Working with MIOSHA Pays Off

Ford Motor Company ACH and the United Auto Workers had two aims from the partnership launched 10 years ago with MIOSHA: focus on the hazards that can hurt people and get each plant involved.

Nineteen plants in the state of Michigan are included in the Ford Motor Co. ACH/United Auto Workers/Michigan Occupational Safety and Health Administration partnership that started in 2002. Renewed in 2007 and again in August 2011, it has been so successful that MIOSHA Director Doug Kalinowski expects it to be continued indefinitely.

It involves both MIOSHA and federal OSHA, which originally had their own separate partnerships, and a national partnership comes into play involving state plans in some other states where Ford has plants, Kalinowski said during a Jan. 23 interview.

He said at the outset, representatives of the UAW and Ford said, "We've got to figure out a way to deal with two things. Number one, your people come in here for a scheduled or programmed inspection, and you look at everything. If we have 50 power cords and hand-held power devices in a tool crib, you'll look at every single one. We spend so many resources dealing with everything. How about we try to focus, if you're going to do an inspection of any kind, on the things that hurt people?"

"It's ergonomics, falls, machine guarding, lockout/tagout," he continued. "That was number one. Number two, the second purpose of this partnership was, how do we get the plants involved? The plant sites themselves and plant managers, as well."

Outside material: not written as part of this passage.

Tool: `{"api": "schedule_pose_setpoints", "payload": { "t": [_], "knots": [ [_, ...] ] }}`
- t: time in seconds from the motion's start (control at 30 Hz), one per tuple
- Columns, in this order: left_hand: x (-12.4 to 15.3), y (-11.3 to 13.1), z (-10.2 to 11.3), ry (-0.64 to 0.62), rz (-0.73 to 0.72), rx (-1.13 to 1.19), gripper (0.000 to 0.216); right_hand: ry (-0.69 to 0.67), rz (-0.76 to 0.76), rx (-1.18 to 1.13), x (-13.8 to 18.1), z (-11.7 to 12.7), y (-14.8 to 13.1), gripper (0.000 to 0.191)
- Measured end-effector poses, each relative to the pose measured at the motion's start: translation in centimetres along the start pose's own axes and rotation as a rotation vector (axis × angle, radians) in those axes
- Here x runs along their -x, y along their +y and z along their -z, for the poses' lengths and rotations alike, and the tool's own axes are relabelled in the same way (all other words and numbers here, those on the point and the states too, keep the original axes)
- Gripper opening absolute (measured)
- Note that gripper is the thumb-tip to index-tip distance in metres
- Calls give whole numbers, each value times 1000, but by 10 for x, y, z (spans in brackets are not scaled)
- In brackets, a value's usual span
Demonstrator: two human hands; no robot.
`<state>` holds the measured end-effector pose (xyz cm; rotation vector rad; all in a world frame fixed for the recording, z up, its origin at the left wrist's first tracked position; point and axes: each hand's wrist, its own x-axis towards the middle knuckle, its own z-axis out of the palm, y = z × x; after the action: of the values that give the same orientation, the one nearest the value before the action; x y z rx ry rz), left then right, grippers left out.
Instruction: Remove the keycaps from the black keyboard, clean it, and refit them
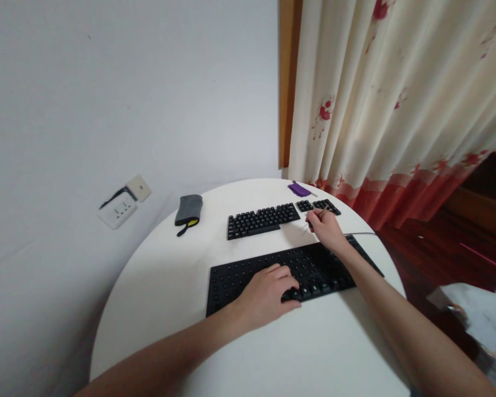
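Note:
A black keyboard frame with its keycaps off lies on the round white table in front of me. My left hand rests on its front edge, fingers curled down over the lower rows. My right hand is beyond the frame's far edge, closed on a thin tool, perhaps tweezers or a keycap puller, with a small dark piece at its tip. Just past it the removed keycaps are laid out in keyboard order: a main block and two small clusters.
A grey pouch with a yellow tab lies at the table's far left. A purple object sits at the far edge by the flowered curtain. A wall socket is on the white wall. Dark wood furniture stands at right.

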<state>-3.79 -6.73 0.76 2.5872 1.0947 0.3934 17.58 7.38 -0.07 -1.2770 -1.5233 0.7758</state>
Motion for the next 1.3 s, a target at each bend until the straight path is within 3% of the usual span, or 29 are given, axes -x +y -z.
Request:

A committee met for several weeks and accomplished these aims by developing about a dozen protocols that were focused on specific major hazard areas, such as lockout and ergonomics, which Ford already was targeting through its own safety and health plan, he explained. "So whenever we did an inspection, either on a specific issue or a general one, we'd focus on the big things -– the serious hazards."

MIOSHA participates in an annual OSHA day at each plant. In alternate years, personnel from the agency's consultation staff visit every plant to meet with the safety leaders, review the plant's records, and conduct a half-day walk-through. MIOSHA can expand this visit into two days of monitoring and even to an enforcement visit that involves the protocols, he said. Thus far, this enforcement element has yet to be used, however. "They can still pop up on our inspection list because that's one of the industries we target –- auto manufacturing. If we do a programmed inspection, unannounced, we focus on the protocol issues -– the things that can hurt people. We always have the option do to a traditional 'wall-to-wall,' but we haven't had to do that during the decade [of the partnership]."

He described the partnership as "very successful" and "really unique" and said it has helped Ford reduce its DART rate to a level well below those of its peers in its industry. Still, Kalinowski said no other auto manufacturer has approached MIOSHA about entering into a similar partnership. "It is resource-intensive at times," he said. "We have two teams within MIOSHA that are trained to deal with the protocols." The teams include about eight employees and a MIOSHA manager who oversees all of the operations.

"One of the benefits of this partnership is that you really get to know the people. It's really based on trust and being open," he said. "They're open with the unions and vice versa. That's very important, to build those relationships."

Vehicle and parts manufacturers around the state are generally managing safety and health well because they realize safety is key to running a successful operation, he said.